Conclusions/Takeaways:

Aja concludes her talk with the mantra that everyone, regardless of expertise, makes mistakes. The key lessons include automating tasks, ensuring backups, practicing disaster recovery plans, fostering team diversity, and maintaining open communication to handle crises effectively. She invites the audience to share their war stories, enriching the conversation about mishaps and learning moments in tech.

00:00:15.340 Okay, my watch says that it's time to start, so welcome to "Datacenter Fires and Other Minor Disasters." I'm Aja Hammerly. I like it when people tweet at me during my talks; I am the thako miser on Twitter. I submitted this talk to a track entitled "War Stories," but that track didn’t end up happening. However, I know we’ve all had that day where we broke the internet or everything went wrong.

00:00:28.910 Lots of folks seem to have a big red button story. I was at a DevOps meet-up in Seattle, and I said, "Hey, tell me all your war stories." Many of the stories began with, "So this one time, the CEO came to the data center and asked, 'What is that big red button for?'" Eventually, the story progressed, and the entire data center went up in flames. Some of my favorite war stories begin with, "Do you know how the fire suppression system at a data center works?" Because I do. I'm going to share with you some of the boneheaded things I’ve done and some odd situations I’ve been in, and how they’ve changed how I write software and build teams.

00:01:05.640 So let's all gather around the virtual campfire because it’s story time. Once upon a time at midnight, I was doing a release for a startup I worked at. We did our releases at midnight because we couldn't do migrations and keep the site online. So we took the site down, did the release, and then brought it back up. This happened to be the first time I was doing the release completely solo because my backup, the secondary on-call, was on the Trans-Siberian Railway somewhere in Russia or Mongolia. I’m not even kidding about that.

00:01:36.740 I was pretty junior at this point; I think I’d only been in the industry for about three or four years. Luckily, my backup, who led our team, was a former military man who believed in being highly organized. He left me with a 30-plus item checklist that was basically the pre-flight checklist for a release of our product. Every single step had to be done in order, and you had to print out the checklist and check off the items while doing them. However, every single step had to be done manually, and it turns out that takes a long time.

00:02:07.580 The first thing you do is notify the team that you’re going to start the release and put the maintenance page up. You then notify the team that the site is down, put the new code on the server, run the database migrations, restart the servers, start manually testing, and finally bring the site back up, manually test again, and communicate to the team that the release has been completed. Then, you watch it for 15 minutes to ensure nothing blew up. I got through that process and reached the initial set of manual testing, only to find something was wrong. It wasn’t all pages that were throwing the standard Rails 500 page; some were just showing missing assets, while others rendered in odd ways.

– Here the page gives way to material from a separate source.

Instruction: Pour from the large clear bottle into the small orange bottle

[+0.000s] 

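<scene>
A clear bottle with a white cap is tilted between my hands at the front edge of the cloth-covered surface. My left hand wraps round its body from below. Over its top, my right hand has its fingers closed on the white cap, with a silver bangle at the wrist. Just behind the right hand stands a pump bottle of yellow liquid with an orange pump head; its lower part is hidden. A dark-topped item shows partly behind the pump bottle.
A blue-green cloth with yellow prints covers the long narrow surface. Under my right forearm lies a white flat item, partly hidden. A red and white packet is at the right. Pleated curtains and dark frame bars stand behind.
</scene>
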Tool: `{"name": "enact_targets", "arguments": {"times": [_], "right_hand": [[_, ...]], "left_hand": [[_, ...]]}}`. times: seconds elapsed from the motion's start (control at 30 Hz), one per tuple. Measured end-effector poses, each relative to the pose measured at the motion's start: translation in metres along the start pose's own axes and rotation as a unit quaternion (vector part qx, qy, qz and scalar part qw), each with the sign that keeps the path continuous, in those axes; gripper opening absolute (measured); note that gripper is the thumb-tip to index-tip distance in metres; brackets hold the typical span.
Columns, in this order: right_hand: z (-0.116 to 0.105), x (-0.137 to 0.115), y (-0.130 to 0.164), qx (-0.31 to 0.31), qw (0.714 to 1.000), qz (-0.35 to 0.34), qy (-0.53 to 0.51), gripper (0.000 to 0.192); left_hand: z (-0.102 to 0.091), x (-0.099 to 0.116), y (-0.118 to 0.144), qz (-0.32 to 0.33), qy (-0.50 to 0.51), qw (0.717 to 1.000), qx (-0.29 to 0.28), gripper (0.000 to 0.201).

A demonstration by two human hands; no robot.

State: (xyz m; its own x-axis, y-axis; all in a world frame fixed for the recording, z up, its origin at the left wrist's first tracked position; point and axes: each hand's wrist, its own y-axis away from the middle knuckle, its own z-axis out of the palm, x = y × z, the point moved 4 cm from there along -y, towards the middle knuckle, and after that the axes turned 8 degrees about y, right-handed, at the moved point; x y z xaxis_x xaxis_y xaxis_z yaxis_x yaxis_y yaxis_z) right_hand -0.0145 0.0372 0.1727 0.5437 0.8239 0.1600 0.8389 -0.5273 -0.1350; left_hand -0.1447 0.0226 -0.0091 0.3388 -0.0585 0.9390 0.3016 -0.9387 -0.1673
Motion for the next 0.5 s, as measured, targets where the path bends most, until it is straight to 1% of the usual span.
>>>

00:02:44.860 After a couple of minutes of looking at the logs, I realized, "Oh no! I pushed `master` instead of the release branch." While that would have been fine if I had just pushed the release branch on top of it—which would have taken five extra minutes to bring the site back up—it became a problem because I had already run the database migrations. So, I effectively corrupted our production database at 1 a.m. on my very first solo release while my backup was in Mongolia.

00:03:15.360 At this point, I start freaking out. I began instant messaging some friends from the Seattle Ruby community, saying, "Oh my god, what did I do wrong?" They replied, "You know this; you have these skills; you’ve done this before; you know how to fix this." I took a deep breath and remembered that one of those 30-plus pre-flight checklist steps was to take a database backup. Luckily, at the time, because I was working as a QA engineer, regularly, I restored a backup to our staging server, so I knew exactly how to do it. I could type those commands in my sleep.

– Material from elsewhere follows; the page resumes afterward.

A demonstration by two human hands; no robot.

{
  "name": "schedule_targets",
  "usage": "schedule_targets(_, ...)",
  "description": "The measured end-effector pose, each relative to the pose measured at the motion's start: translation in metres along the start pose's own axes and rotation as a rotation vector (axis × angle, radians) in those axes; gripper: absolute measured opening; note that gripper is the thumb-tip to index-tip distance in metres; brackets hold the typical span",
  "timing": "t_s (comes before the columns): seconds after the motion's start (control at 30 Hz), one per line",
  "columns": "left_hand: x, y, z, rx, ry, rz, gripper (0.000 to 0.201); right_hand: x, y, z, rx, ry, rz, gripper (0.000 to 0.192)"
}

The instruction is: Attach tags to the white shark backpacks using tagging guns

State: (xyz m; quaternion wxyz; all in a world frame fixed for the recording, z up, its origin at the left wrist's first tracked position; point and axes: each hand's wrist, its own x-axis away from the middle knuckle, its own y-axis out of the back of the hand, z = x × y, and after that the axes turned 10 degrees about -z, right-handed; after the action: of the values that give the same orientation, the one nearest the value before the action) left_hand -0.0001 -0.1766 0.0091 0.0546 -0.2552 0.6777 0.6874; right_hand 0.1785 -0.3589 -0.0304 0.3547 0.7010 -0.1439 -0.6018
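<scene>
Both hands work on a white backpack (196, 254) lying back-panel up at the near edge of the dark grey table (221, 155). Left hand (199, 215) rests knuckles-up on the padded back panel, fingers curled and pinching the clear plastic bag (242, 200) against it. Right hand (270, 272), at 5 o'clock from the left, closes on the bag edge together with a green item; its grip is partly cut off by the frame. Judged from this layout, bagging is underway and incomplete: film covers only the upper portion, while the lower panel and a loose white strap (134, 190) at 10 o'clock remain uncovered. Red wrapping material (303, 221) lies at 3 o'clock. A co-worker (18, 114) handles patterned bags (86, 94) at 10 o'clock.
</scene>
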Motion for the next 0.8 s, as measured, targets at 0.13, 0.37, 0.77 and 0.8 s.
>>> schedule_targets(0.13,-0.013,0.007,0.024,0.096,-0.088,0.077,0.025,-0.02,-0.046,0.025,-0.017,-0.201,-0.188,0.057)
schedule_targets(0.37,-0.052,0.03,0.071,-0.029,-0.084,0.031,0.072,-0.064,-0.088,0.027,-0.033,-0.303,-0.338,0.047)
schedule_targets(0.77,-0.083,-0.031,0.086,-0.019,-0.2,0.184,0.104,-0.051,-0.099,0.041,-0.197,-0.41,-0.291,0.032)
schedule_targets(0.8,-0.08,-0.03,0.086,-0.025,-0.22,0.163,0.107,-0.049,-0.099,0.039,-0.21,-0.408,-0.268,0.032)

00:03:58.640 I thought, "If it works on staging, hopefully, it’ll work on production." I started the restore, and that took about 45 minutes. I had a good period to get my blood pressure down and pace the circle that was my apartment at that time—from the living room through the kitchen and back. I hoped everything would work out; I pushed the correct branch with the correct set of migrations, brought everything back up, and it was fine. I emailed the team, saying the release was successful.

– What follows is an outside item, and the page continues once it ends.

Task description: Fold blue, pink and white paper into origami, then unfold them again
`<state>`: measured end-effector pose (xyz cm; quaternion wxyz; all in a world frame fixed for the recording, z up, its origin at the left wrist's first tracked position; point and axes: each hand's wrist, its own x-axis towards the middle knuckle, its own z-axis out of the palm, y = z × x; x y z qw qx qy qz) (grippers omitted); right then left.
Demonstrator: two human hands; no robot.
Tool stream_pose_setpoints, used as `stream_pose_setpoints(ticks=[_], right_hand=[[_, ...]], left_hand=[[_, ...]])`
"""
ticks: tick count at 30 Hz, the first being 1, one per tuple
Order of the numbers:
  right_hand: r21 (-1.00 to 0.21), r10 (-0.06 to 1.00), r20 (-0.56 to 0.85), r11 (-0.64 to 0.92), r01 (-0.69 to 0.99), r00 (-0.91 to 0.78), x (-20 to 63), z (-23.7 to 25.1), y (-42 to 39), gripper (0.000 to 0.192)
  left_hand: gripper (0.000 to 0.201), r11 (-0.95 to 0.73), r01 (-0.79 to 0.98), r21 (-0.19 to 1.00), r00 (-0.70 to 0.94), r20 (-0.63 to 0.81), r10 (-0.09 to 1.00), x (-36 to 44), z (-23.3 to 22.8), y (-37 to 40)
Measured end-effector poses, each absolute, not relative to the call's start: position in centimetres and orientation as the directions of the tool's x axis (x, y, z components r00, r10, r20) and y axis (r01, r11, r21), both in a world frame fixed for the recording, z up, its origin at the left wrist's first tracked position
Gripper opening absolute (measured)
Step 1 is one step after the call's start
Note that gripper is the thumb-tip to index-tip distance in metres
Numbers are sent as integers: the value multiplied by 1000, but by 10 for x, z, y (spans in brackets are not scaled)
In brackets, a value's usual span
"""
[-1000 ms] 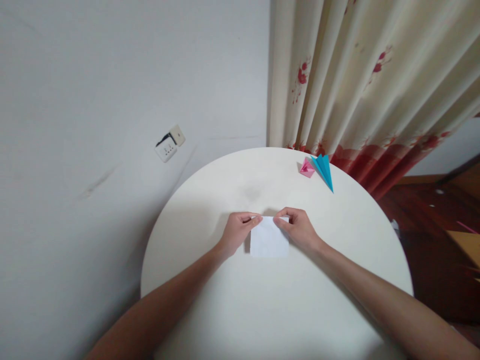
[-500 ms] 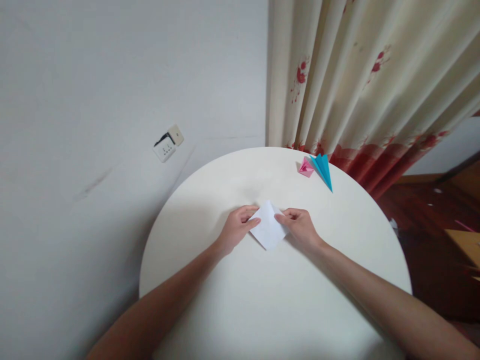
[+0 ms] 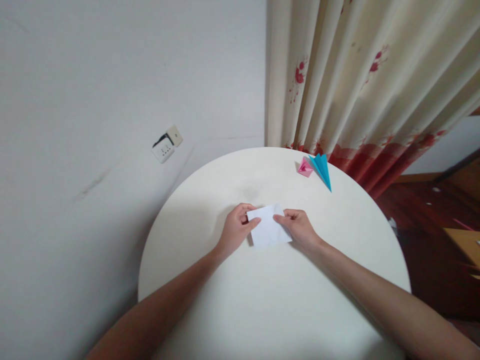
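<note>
hands: 2 | left hand point(image 3: 237, 229) pinches left edge of 1 white paper point(image 3: 268, 229) | right hand point(image 3: 298, 227) pinches its right edge | paper at frame centre on round table point(image 3: 270, 300) | upper right: 1 pink fold point(image 3: 305, 168), 1 blue fold point(image 3: 322, 170)

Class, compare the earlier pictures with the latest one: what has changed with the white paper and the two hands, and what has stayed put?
The white paper was turned between the left hand and right hand: from square-on, to standing on a corner, to a slight tilt now. Both hands kept their pinch. The pink paper shape, blue paper shape and table stayed as they were.
</note>
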<state>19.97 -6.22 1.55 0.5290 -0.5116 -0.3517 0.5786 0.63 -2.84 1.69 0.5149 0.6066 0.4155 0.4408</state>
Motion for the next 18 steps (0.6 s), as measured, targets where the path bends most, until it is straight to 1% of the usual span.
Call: stream_pose_setpoints(ticks=[2,4,8,13,18], right_hand=[[-946,973,-222,-199,-255,63,199,16,-63,37],[-947,974,-216,-194,-255,64,198,15,-63,38],[-956,972,-193,-156,-250,131,198,13,-63,40],[-960,971,-176,-133,-246,164,199,12,-61,38],[-957,972,-171,-125,-263,158,200,13,-62,36]], left_hand=[[32,-143,67,988,253,122,960,7,17,-29],[34,-139,57,989,244,121,962,8,17,-30],[38,-89,11,996,237,84,968,9,17,-30],[38,-116,-3,993,234,114,966,10,15,-30],[32,-93,-13,996,243,94,965,8,10,-30]])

00:04:34.350 I then received an email back from my boss: "We were down a lot longer than we should have been. What happened?" I explained, and he replied, "We’re going to talk about that in the morning." I was actually feeling pretty good because I remembered this was the only time I had made that particular error. I’d worked at several other companies where someone else had made that error, including my first release at a relatively large software company right after college. We were down for two and a half hours longer than intended because someone else had made almost the same error on that release night.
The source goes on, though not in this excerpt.